In Krankenhäusern, die jährlich mindestens 45 Frühgeburten durchführen, liegt das Risiko von Komplikationen fast bei null. Liegt die Geburtenanzahl nur bei 15 oder darunter, ist die Wahrscheinlichkeit, dass die Frühgeborenen sterben, um 87 Prozent höher. Deh fordert deshalb die „Spezialisierung der Krankenhäuser“.

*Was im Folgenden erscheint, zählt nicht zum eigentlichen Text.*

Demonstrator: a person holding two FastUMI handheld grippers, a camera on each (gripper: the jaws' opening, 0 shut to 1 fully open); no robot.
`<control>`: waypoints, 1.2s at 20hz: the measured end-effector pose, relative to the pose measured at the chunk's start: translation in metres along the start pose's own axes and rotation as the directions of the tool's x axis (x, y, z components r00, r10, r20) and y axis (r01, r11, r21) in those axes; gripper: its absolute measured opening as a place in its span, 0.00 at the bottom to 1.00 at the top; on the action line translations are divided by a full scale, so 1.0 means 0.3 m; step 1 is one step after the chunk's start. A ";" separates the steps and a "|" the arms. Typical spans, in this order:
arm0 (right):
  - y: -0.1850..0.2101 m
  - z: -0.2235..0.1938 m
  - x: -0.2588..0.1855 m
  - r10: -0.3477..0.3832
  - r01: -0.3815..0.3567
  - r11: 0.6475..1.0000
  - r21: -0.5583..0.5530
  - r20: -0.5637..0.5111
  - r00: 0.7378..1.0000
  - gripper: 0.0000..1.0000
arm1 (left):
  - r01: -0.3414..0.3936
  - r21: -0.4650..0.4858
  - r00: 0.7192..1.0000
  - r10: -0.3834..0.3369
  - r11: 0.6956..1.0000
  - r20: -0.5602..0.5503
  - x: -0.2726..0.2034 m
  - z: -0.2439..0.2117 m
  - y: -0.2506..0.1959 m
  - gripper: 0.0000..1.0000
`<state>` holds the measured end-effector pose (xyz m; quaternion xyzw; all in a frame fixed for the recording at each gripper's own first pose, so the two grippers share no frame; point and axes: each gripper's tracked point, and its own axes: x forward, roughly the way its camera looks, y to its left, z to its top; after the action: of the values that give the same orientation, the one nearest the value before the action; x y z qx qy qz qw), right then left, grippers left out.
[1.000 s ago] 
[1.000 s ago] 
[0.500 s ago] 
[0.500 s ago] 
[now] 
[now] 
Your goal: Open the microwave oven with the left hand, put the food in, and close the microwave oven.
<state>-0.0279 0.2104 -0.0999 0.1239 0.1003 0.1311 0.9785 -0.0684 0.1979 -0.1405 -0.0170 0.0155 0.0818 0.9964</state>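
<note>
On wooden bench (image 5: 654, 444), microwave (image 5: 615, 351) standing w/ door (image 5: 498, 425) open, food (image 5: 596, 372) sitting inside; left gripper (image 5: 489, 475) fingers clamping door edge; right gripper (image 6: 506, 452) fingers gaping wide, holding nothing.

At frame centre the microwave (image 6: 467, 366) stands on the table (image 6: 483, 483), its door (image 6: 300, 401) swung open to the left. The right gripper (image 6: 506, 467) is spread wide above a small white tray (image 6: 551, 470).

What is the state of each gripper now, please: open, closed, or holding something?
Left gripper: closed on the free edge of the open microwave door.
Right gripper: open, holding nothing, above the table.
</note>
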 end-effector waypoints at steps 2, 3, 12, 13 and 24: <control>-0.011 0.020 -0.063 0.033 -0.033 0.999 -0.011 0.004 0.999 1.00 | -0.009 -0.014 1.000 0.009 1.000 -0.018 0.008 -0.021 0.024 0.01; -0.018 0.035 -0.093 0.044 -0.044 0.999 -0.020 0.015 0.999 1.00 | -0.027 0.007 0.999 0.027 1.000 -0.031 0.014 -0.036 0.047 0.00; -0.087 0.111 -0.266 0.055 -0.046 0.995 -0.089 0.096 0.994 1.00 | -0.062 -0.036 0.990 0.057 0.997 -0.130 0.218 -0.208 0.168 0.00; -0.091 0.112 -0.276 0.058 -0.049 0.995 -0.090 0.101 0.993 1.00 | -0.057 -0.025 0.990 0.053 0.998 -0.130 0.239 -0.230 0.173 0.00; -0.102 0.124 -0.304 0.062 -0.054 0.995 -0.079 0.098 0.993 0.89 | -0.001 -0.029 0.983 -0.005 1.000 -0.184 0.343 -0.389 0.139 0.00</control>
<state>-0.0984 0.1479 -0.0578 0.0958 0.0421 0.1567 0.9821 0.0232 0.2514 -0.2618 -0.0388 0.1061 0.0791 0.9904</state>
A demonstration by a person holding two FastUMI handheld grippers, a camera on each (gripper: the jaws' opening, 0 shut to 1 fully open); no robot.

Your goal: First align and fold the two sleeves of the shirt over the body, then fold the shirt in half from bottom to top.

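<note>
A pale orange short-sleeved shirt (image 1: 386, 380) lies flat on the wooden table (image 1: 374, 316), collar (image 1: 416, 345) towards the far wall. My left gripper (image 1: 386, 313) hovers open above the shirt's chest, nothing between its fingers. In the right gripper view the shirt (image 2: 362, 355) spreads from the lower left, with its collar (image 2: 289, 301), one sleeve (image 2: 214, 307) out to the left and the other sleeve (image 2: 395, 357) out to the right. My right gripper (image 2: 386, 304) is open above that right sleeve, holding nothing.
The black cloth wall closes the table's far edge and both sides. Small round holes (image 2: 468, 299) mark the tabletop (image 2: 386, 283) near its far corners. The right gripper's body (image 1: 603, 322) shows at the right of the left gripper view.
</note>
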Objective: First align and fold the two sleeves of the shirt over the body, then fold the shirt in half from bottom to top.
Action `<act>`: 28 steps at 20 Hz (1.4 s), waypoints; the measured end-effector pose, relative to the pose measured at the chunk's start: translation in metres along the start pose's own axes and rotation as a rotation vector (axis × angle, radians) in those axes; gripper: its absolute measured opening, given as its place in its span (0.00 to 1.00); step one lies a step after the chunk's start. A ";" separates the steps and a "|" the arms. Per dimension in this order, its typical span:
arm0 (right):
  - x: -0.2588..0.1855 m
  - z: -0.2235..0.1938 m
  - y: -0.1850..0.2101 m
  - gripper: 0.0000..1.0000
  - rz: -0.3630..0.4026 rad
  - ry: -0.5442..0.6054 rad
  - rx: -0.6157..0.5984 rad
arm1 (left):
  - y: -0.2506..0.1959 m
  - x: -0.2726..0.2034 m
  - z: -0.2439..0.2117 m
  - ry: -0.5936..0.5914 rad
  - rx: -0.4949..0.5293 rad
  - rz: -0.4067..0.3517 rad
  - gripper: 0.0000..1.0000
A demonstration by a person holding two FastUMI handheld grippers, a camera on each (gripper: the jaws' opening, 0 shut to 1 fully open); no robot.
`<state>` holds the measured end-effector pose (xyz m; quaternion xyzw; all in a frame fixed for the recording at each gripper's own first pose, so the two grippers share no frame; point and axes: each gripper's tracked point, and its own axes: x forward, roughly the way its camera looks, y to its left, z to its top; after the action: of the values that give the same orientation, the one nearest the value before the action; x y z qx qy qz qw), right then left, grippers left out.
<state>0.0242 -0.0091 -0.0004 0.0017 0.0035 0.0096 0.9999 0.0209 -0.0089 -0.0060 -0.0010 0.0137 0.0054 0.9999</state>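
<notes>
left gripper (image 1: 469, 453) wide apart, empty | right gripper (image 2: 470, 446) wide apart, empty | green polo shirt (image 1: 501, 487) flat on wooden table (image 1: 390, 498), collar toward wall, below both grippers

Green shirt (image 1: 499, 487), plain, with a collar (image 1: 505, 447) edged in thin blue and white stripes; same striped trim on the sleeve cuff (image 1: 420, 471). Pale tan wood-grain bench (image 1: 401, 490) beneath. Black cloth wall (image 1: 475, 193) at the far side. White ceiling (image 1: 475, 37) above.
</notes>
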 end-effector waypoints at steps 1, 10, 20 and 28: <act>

„Wir haben eine Krankenhausstruktur, die sehr viel Geld falsch einsetzt“, sagt er. Die Krankenhäuser weisen die Kritik zurück. Die Krankenhausgesellschaft Nordrhein- Westfalen (KGNW) etwa erklärt: Das ungelöste Problem sei nicht mangelnde Qualität, sondern die unzureichende finanzielle Ausstattung der Häuser. Der Dachverband der deutschen Krankenhäuser (DKG) unterstreicht, dass die Bereitschaft der Krankenhäuser, Qualität und Sicherheit weiterzuentwickeln, nie größer war als heute.

„Die AOK ist nur wieder auf der Suche nach einem Schuldigen. Dabei sind es die Krankenkassen, die zu wenig Geld für die Behandlung von Patienten zur Verfügung stellen“, meint auch Dr. Günther Jonitz, Präsident der Berliner Ärztekammer. Zu einer neuen Krankenhauslandschaft bleibt Landesminister Schweitzer allerdings vage: „In einem Flächenland wie Rheinland-Pfalz brauchen wir die Krankenhausstandorte, um eine bedarfsgerechte, flächendeckende, gute stationäre Versorgung in allen Regionen gewährleisten zu können“, sagt er.

Die Häuser müssten sich allerdings „einem Wandel anpassen“. In den vergangenen Jahren hätten sich bereits manche Träger für eine Fusion oder Spezialisierung entschieden. In Rheinland-Pfalz gibt es 100 Krankenhäuser.